◆ Your assignment
The data below is to be repeated in full, exactly as given.

◆ Provided material
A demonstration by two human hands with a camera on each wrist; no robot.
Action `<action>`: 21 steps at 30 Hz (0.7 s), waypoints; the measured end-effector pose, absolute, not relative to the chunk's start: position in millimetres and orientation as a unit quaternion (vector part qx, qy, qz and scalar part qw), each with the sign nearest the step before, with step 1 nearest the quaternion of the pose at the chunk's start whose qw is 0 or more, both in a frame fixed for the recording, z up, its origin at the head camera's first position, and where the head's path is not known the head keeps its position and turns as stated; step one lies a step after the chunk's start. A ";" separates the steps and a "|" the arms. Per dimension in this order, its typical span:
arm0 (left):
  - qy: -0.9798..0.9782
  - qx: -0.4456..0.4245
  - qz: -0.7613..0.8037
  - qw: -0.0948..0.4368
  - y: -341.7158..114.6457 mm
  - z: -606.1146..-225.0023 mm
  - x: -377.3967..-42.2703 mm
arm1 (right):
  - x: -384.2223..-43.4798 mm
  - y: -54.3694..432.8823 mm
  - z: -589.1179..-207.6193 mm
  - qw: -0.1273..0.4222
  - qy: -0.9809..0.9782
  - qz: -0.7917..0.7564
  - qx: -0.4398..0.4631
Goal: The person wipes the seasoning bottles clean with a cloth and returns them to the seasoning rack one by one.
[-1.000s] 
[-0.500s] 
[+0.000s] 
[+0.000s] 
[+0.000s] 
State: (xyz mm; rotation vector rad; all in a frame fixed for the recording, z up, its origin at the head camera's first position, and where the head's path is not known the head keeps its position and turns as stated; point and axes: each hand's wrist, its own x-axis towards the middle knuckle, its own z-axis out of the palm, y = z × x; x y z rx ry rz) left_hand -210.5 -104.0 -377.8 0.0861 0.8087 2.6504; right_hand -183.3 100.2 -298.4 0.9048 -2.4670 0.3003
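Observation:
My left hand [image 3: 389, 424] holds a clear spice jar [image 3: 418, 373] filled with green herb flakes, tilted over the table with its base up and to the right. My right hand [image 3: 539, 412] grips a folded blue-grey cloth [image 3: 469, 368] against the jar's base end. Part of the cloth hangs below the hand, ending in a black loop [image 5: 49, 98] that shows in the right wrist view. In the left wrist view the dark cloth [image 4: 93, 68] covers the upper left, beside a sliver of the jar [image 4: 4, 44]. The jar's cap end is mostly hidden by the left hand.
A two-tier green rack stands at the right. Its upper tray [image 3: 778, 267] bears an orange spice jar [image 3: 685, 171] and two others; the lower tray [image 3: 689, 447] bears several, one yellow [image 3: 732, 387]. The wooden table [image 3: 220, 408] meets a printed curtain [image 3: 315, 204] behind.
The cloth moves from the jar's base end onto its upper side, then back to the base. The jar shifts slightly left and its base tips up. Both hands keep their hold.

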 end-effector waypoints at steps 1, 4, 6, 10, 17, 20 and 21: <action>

◆ Response to this task
A demonstration by two human hands with a camera on each wrist; no robot.
Action `<action>`: 21 steps at 30 Hz (0.7 s), waypoints; the measured end-effector pose, absolute, not relative to the chunk's start: position in millimetres and orientation as a unit quaternion (vector part qx, qy, qz and scalar part qw), each with the sign nearest the step before, with step 1 nearest the quaternion of the pose at the chunk's start whose qw is 0 or more, both in a frame fixed for the recording, z up, its origin at the head camera's first position, and where the head's path is not known the head keeps its position and turns as stated; step one lies a step after the chunk's start. A ";" separates the steps and a "|" the arms. Per dimension in this order, its typical span:
arm0 (left):
  - qy: -0.9798..0.9782
  - qx: -0.4456..0.4245
  - qz: -0.7613..0.8037
  - qw: -0.0948..0.4368
  - y: -341.7158..114.6457 mm
  - z: -606.1146..-225.0023 mm
  - x: -377.3967..-42.2703 mm
arm1 (right):
  - x: -384.2223..-43.4798 mm
  - y: -54.3694..432.8823 mm
  - z: -589.1179..-207.6193 mm
  - qw: -0.1273..0.4222
  - qy: -0.9809..0.9782
  - qz: -0.7917..0.7564
  - qx: -0.4398..0.4631
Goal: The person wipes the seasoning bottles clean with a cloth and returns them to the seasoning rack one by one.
[-1.000s] 
[-0.500s] 
[+0.000s] 
[+0.000s] 
[+0.000s] 
State: (xyz mm; rotation vector rad; all in a frame fixed for the recording, z up, its origin at the head camera's first position, and where the head's path is not known the head keeps its position and turns as stated; point and axes: each hand's wrist, its own x-axis towards the middle knuckle, its own z-axis out of the palm, y = z × x; x y z rx ry rz) left_hand -210.5 -104.0 -377.8 0.0861 0.8087 2.6504; right_hand -183.3 100.2 -298.4 0.9048 -2.4670 0.3003
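Observation:
My left hand [image 3: 389, 424] holds a clear spice jar [image 3: 418, 373] filled with green herb flakes, tilted over the table with its base up and to the right. My right hand [image 3: 539, 412] grips a folded blue-grey cloth [image 3: 469, 368] against the jar's base end. Part of the cloth hangs below the hand, ending in a black loop [image 5: 49, 98] that shows in the right wrist view. In the left wrist view the dark cloth [image 4: 93, 68] covers the upper left, beside a sliver of the jar [image 4: 4, 44]. The jar's cap end is mostly hidden by the left hand.
A two-tier green rack stands at the right. Its upper tray [image 3: 778, 267] bears an orange spice jar [image 3: 685, 171] and two others; the lower tray [image 3: 689, 447] bears several, one yellow [image 3: 732, 387]. The wooden table [image 3: 220, 408] meets a printed curtain [image 3: 315, 204] behind.
The cloth moves from the jar's base end onto its upper side, then back to the base. The jar shifts slightly left and its base tips up. Both hands keep their hold.
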
 end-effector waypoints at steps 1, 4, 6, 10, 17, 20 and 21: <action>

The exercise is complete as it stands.